Recall the definition of a generic point: a point $\eta$ of a scheme $X$ is generic if $\overline{\eta}=X$.
The scenario here is that $Z$ is an irreducible closed subscheme of a scheme $X$, and $U,V$ are affine open subschemes of $Z$.
Recall that from topology, a subset $A\subset B$ is dense if $\overline{A}=B$ or equivalently $A$ intersects every nonempty open subset of $B$.
Let $\eta_U$ be the unique generic point of $U\cap Z$. The closure of $\eta_U$ in $U$ is $U\cap Z$. The the closure of $\eta_U$ in $X$ must contain $U\cap Z$, which means that it must be all of $Z$. This is true for the following reason: suppose it wasn't all of $Z$ - then $Z\setminus (U\cap Z)$ and $\overline{\eta_U}$ would be a decomposition of $Z$ into two proper nontrivial closed subsets, which would give that $Z$ is reducible.

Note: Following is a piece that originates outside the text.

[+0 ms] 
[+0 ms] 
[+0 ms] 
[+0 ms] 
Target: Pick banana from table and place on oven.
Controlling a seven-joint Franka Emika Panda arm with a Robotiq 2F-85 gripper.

Since $\overline{\eta_U}=Z$, it is a dense subset of $Z$, and thus must be contained in every nonempty open subset of $Z$. In particular, $\eta_U\in V\cap Z$. The closure of $\eta_U$ in $V\cap Z$ is $V\cap Z$, so $\eta_U$ is also a generic point for $V\cap Z$, and thus must equal the generic point $\eta_V$ of $V\cap Z$. This is true because we've shown (or Jim has suggested) that for any affine scheme, there is a unique generic point.